For 27 years, Bill Gates has entrusted the management of his enormous wealth and the endowment of his giant foundation to a single man: Michael Larson.

Mr. Larson has invested the Microsoft co-founder’s money in farmland, hotels, stocks, bonds, even a bowling alley. Thanks in part to Mr. Larson and the soaring value of Microsoft’s shares, Mr. Gates’s fortune has gone from less than $10 billion to about $130 billion.

But Mr. Larson, 61, also engaged in a pattern of workplace misconduct at Mr. Gates’s money-management firm, Cascade Investment, according to 10 former employees as well as others familiar with the firm.

He openly judged female employees on their attractiveness, showed colleagues nude photos of women on the internet and on several occasions made sexually inappropriate comments. He made a racist remark to a Black employee. He bullied others. When an employee said she was leaving Cascade, Mr. Larson retaliated by trying to hurt the stock price of the company she planned to join.

Over the years, at least six people — including four Cascade employees — complained to Mr. Gates about Mr. Larson, according to former employees and others with direct knowledge of the complaints. (Several of them also complained to his wife, Melinda French Gates.) Cascade made payments to at least seven people who witnessed or knew about Mr. Larson’s behavior; in exchange, they agreed to never speak about their time at the firm.

Even as Cascade grew to more than 100 employees and to manage more money than most Wall Street hedge funds, the perception that Mr. Larson had Mr. Gates’s unflinching support allowed him to maintain a culture of fear inside the company’s lakeside offices, the former employees said. Mr. Larson still runs Cascade.

Mr. Gates’s reluctance to take decisive action at Cascade adds to an emerging portrait of the billionaire philanthropist that is at odds with his image as a roving global do-gooder and champion of women’s empowerment.

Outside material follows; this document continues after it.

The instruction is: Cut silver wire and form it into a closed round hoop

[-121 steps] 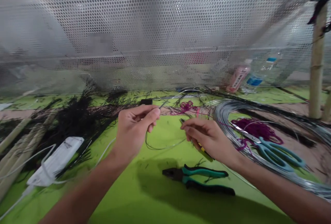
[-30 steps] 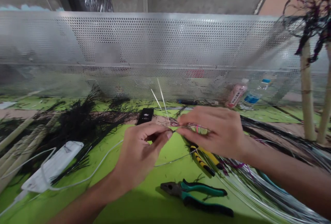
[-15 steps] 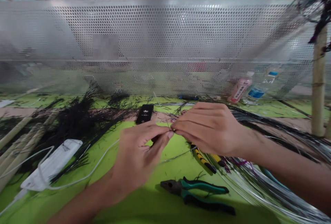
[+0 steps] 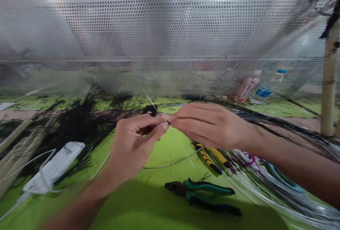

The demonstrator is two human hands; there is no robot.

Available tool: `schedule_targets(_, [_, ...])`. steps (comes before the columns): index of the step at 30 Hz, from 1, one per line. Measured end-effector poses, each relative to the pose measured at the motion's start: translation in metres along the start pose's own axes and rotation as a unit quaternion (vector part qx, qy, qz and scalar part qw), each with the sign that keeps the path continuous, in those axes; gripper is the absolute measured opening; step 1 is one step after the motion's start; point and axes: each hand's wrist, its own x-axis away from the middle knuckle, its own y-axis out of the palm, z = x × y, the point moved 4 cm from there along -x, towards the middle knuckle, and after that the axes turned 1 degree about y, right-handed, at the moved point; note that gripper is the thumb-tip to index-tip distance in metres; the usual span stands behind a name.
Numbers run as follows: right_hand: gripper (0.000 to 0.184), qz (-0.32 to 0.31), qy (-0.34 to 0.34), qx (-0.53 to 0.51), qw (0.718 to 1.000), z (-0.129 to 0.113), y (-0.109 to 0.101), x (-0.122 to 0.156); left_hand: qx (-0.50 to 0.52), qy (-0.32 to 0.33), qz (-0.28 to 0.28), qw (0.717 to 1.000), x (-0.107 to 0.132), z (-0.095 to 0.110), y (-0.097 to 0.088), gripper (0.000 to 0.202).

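Note:
My left hand (image 4: 132,143) is closed, its thumb and forefinger pinching a thin pale wire (image 4: 149,99) at the middle of the view. Fingertip to fingertip with it, my right hand (image 4: 212,125) pinches at the same spot. The wire slants up and left from the fingers, and a short end shows below them. What sits exactly between the fingertips is too small to make out. Below the hands lie green-handled pliers (image 4: 209,189), jaws pointing left. A tool with yellow and black handles (image 4: 209,161) is partly covered by my right hand.
Loose silvery wires (image 4: 287,201) spread at the right. Black fringed strands (image 4: 77,116) and a white power strip (image 4: 54,168) lie left. A phone (image 4: 150,110) is mostly hidden behind my left hand. Two bottles (image 4: 247,88) stand by a perforated metal panel (image 4: 170,28); a pole (image 4: 329,88) rises at right.
Both hands have shifted slightly up and left, still pinching together. A longer stretch of wire now shows above the fingers, and my left hand covers more of the phone.

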Motion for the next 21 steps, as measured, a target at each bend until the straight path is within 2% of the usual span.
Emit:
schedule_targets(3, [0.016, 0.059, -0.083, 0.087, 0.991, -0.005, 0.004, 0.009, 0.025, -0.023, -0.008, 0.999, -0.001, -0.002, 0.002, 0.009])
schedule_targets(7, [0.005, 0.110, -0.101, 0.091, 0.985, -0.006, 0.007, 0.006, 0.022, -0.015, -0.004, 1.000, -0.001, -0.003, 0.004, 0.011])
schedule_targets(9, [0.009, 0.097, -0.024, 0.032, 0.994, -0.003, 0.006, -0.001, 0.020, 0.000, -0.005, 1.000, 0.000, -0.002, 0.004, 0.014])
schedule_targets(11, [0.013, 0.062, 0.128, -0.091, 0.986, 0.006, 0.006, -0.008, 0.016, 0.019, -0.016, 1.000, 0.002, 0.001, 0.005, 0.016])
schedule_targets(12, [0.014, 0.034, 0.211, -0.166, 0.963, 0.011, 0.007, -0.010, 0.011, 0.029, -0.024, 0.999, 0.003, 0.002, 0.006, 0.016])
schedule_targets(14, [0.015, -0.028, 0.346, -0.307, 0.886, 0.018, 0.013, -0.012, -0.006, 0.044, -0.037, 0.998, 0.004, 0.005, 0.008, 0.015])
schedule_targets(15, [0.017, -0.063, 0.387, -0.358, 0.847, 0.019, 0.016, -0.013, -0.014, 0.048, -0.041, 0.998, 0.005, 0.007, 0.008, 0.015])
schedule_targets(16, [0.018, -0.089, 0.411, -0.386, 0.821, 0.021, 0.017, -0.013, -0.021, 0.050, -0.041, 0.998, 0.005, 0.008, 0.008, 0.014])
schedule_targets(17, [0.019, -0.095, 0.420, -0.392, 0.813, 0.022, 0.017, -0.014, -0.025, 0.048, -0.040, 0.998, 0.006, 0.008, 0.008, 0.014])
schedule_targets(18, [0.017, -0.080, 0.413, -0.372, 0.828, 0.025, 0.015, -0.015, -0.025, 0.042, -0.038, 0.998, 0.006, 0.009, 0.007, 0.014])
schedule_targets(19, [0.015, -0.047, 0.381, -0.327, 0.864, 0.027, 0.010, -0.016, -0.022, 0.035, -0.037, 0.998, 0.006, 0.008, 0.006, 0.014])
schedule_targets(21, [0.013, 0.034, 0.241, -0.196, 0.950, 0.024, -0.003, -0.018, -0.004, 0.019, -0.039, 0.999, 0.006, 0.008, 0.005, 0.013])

As The New York Times has reported, Mr. Gates for years regularly spent time with Jeffrey Epstein, who faced accusations of sex trafficking of girls — a relationship that was among the factors precipitating Ms. French Gates’s recent decision to seek a divorce. And on at least a few occasions, Mr. Gates pursued women who worked for him at Microsoft and the Bill and Melinda Gates Foundation. In 2019, Microsoft’s board investigated one of those cases, in which Mr. Gates acknowledged he had an affair with an employee. Mr. Gates stepped down from the board last year.

Mr. Larson and Chris Giglio, his spokesman, denied some but not all instances of Mr. Larson’s misconduct.

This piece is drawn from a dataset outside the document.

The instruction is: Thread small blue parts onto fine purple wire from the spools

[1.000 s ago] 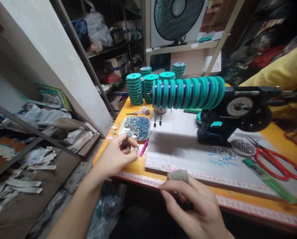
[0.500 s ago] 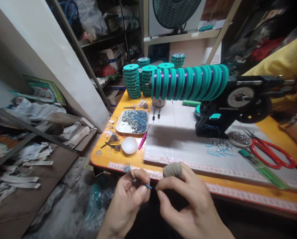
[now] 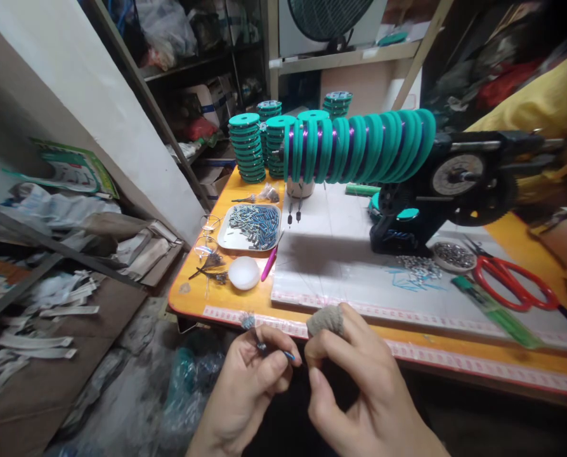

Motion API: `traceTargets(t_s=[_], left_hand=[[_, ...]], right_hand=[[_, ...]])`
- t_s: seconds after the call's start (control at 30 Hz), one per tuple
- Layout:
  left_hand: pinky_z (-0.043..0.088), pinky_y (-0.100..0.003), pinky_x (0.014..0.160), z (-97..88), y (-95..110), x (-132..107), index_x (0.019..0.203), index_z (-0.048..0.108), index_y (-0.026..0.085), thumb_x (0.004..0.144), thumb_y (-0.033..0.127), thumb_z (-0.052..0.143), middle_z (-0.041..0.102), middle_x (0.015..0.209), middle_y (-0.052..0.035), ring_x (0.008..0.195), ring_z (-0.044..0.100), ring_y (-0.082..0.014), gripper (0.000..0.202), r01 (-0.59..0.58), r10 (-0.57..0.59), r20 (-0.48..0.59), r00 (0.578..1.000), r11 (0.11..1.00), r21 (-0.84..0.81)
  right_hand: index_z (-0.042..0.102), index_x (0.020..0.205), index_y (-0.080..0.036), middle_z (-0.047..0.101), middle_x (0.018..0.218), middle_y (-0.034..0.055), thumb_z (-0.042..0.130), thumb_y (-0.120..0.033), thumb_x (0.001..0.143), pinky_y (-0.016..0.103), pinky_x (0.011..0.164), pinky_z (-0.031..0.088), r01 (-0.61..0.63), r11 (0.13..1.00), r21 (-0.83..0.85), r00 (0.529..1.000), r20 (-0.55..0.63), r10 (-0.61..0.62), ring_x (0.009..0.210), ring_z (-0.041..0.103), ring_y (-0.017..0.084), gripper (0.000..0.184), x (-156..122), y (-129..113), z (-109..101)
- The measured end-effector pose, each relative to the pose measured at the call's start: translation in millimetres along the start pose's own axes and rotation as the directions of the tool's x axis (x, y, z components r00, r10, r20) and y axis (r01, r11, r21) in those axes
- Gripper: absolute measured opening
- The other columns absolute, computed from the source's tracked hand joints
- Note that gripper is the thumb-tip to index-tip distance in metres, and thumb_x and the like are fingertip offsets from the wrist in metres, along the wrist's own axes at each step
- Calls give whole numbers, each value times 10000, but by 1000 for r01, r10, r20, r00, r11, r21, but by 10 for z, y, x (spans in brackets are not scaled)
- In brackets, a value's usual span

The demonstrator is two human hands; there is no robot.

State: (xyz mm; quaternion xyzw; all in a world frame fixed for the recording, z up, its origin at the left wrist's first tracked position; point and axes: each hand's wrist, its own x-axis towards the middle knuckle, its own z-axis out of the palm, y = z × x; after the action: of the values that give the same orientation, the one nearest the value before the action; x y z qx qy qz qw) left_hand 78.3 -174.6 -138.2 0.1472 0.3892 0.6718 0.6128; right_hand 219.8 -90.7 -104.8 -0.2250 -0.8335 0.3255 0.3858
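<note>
Low in front of the table's near edge, my left hand (image 3: 255, 384) is closed in a pinch. A small dark blue, rod-like piece (image 3: 288, 355) sticks out between its thumb and forefinger. Close beside it, my right hand (image 3: 364, 381) has thumb and forefinger pressed together; whatever lies between them is too thin to make out. A grey wrap (image 3: 325, 320) covers one finger of this hand. Just beyond my left hand, a small tuft of bluish bits (image 3: 247, 320) shows at the table edge.
A white tray (image 3: 223, 240) holds many small blue pieces. Nearby are a white round object (image 3: 244, 273) and a purple-handled tool (image 3: 269, 264). Teal spools (image 3: 359, 147) fill a black winding machine (image 3: 400, 231); others stand stacked (image 3: 246, 152). Red-handled scissors (image 3: 512, 284) lie right. A yellow-sleeved person (image 3: 540, 108) sits beyond.
The head view has shifted slightly, so the table things sit a little higher and further left. My hands stay close together; the blue piece still shows in my left fingers.
</note>
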Motion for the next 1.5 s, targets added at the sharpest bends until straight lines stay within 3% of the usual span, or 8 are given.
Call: traceTargets(t_s=[0.73,0.93,1.1,1.23,1.33,1.5], left_hand=[[394,-142,549,-29,-29,-29,819,770,182,795,242,829,686,747,-14,593,506,-57,88,-59,59,7,998,997,59],[415,-144,575,-29,-18,-40,832,781,206,805,248,821,717,776,-6,623,538,-64,64,-127,129,-1,992,974,189],[505,-193,737,79,-18,-58,773,789,209,751,314,860,735,768,-6,762,645,-131,128,-220,284,-147,947,912,346],[541,-227,763,154,-9,-79,754,793,205,708,376,880,751,766,-18,772,679,-163,197,-219,347,-266,899,884,412],[562,-258,764,181,15,-93,744,791,200,703,369,878,754,782,-34,791,694,-191,195,-212,353,-273,895,875,436],[561,-258,742,178,46,-111,736,772,198,718,344,867,740,764,-31,772,692,-191,175,-221,357,-249,900,868,445]], right_hand=[[532,734,-204,519,747,13,510,-66,758,300,630,420,-30,999,-38,997,64,32,742,524,181,141,-10,-37,-31],[536,720,-198,516,734,20,518,-79,765,301,613,410,-4,998,-64,999,46,7,717,506,182,128,-1,0,-15],[623,819,-182,570,790,59,562,-74,846,333,639,442,49,987,-151,997,64,-40,759,516,212,127,-39,23,-4],[681,968,-160,657,812,74,589,-23,894,341,672,506,170,965,-201,985,34,-167,756,569,208,181,-55,82,3],[714,1035,-174,702,797,62,616,-60,917,337,676,550,241,939,-243,969,17,-245,713,604,197,191,-41,143,-14],[755,1045,-186,726,793,62,617,-134,952,308,629,587,246,952,-183,969,55,-240,683,632,181,174,-21,206,-55]])
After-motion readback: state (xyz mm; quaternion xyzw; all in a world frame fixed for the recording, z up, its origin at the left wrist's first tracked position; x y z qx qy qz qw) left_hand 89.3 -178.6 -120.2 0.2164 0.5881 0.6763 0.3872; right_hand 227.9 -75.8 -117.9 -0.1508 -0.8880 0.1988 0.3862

“During his tenure, Mr. Larson has managed over 380 people, and there have been fewer than five complaints related to him in total,” Mr. Giglio said. He added, “Any complaint was investigated and treated seriously and fully examined, and none merited Mr. Larson’s dismissal.”

Mr. Giglio and Bridgitt Arnold, a spokeswoman for Mr. Gates, said that Bill and Melinda Gates Investments, whose name is sometimes used interchangeably with Cascade’s, has robust policies to deal with employee complaints about wrongdoing. “B.M.G.I. takes all complaints seriously and seeks to address them effectively to guarantee a safe and respectful workplace,” Mr. Giglio said.

Ms. Arnold said, “B.M.G.I. does not tolerate inappropriate behavior.” She added that “any issue raised over the company’s history has been taken seriously and resolved appropriately.”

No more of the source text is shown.